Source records
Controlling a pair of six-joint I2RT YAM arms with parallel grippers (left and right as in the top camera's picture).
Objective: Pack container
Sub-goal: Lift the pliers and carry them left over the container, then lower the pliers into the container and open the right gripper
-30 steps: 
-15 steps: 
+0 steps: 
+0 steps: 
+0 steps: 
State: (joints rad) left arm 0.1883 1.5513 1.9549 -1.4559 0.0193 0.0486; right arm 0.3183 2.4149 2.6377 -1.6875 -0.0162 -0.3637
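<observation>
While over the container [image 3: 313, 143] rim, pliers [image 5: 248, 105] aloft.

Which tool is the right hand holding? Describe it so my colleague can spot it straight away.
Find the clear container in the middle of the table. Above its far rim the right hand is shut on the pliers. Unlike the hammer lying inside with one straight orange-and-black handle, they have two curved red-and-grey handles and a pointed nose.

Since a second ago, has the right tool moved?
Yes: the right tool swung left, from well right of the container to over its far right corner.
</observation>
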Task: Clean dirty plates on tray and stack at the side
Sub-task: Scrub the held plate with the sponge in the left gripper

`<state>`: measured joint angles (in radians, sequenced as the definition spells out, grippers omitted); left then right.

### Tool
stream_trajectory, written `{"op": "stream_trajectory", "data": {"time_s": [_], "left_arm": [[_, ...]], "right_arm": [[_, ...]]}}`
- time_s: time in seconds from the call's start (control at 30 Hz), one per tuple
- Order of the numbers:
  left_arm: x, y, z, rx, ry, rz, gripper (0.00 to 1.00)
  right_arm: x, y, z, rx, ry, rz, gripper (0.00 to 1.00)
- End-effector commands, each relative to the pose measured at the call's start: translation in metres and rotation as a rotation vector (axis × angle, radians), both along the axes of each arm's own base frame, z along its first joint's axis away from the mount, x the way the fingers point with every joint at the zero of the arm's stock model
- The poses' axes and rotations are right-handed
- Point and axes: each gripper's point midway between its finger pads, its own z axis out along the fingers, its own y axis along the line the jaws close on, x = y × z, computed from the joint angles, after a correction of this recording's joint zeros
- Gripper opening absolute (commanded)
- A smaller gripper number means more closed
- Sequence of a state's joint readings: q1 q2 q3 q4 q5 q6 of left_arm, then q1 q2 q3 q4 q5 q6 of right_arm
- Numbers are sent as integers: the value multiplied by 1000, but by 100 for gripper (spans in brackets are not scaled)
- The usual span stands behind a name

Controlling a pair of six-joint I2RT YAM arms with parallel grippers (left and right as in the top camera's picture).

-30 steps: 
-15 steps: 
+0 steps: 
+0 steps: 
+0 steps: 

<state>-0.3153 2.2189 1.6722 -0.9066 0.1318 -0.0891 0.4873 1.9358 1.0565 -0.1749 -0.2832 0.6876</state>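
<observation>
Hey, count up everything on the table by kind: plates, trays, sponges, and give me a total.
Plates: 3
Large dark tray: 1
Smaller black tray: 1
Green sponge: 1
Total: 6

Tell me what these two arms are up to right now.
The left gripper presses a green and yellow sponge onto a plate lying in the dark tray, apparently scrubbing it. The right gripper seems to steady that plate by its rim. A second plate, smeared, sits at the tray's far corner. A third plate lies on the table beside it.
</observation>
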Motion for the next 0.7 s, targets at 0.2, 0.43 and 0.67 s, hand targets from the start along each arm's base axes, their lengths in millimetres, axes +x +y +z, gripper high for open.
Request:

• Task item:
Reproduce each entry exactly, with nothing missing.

• Answer section:
Controlling a pair of six-joint I2RT YAM arms with parallel grippers (left and right as in the top camera's picture).
Objective: Pack container
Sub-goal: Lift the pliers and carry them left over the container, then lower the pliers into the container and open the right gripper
-30 steps: 
-15 steps: 
+0 steps: 
+0 steps: 
+0 steps: 
State: (joints rad) left arm 0.1883 1.5513 1.9549 -1.4559 0.0193 0.0486; right arm 0.3183 2.4149 2.6377 -1.6875 -0.0162 -0.3637
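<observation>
While over the container [image 3: 313, 143] rim, pliers [image 5: 248, 105] aloft.

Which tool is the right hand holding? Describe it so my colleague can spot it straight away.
Find the clear container in the middle of the table. Above its far rim the right hand is shut on the pliers. Unlike the hammer lying inside with one straight orange-and-black handle, they have two curved red-and-grey handles and a pointed nose.

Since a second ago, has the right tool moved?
Yes: the right tool swung left, from well right of the container to over its far right corner.
</observation>
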Task: Clean dirty plates on tray and stack at the side
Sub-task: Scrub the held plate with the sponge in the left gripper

`<state>`: measured joint angles (in radians, sequenced as the definition spells out, grippers omitted); left then right.

### Tool
stream_trajectory, written `{"op": "stream_trajectory", "data": {"time_s": [_], "left_arm": [[_, ...]], "right_arm": [[_, ...]]}}`
- time_s: time in seconds from the call's start (control at 30 Hz), one per tuple
- Order of the numbers:
  left_arm: x, y, z, rx, ry, rz, gripper (0.00 to 1.00)
  right_arm: x, y, z, rx, ry, rz, gripper (0.00 to 1.00)
- End-effector commands, each relative to the pose measured at the call's start: translation in metres and rotation as a rotation vector (axis × angle, radians), both along the axes of each arm's own base frame, z along its first joint's axis away from the mount, x the way the fingers point with every joint at the zero of the arm's stock model
- The poses' axes and rotations are right-handed
- Point and axes: each gripper's point midway between its finger pads, its own z axis out along the fingers, its own y axis along the line the jaws close on, x = y × z, computed from the joint angles, after a correction of this recording's joint zeros
- Gripper opening absolute (commanded)
- A smaller gripper number means more closed
- Sequence of a state's joint readings: q1 q2 q3 q4 q5 q6 of left_arm, then q1 q2 q3 q4 q5 q6 of right_arm
- Numbers are sent as integers: the value multiplied by 1000, but by 100 for gripper (spans in brackets are not scaled)
- The usual span stands behind a name

Controlling a pair of six-joint I2RT YAM arms with parallel grippers (left and right as in the top camera's picture).

-30 steps: 
-15 steps: 
+0 steps: 
+0 steps: 
+0 steps: 

<state>-0.3153 2.2189 1.6722 -0.9066 0.1318 -0.0891 0.4873 1.9358 1.0565 -0.1749 -0.2832 0.6876</state>
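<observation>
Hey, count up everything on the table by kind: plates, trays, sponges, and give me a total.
Plates: 3
Large dark tray: 1
Smaller black tray: 1
Green sponge: 1
Total: 6

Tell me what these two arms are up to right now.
The left gripper presses a green and yellow sponge onto a plate lying in the dark tray, apparently scrubbing it. The right gripper seems to steady that plate by its rim. A second plate, smeared, sits at the tray's far corner. A third plate lies on the table beside it.
</observation>
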Motion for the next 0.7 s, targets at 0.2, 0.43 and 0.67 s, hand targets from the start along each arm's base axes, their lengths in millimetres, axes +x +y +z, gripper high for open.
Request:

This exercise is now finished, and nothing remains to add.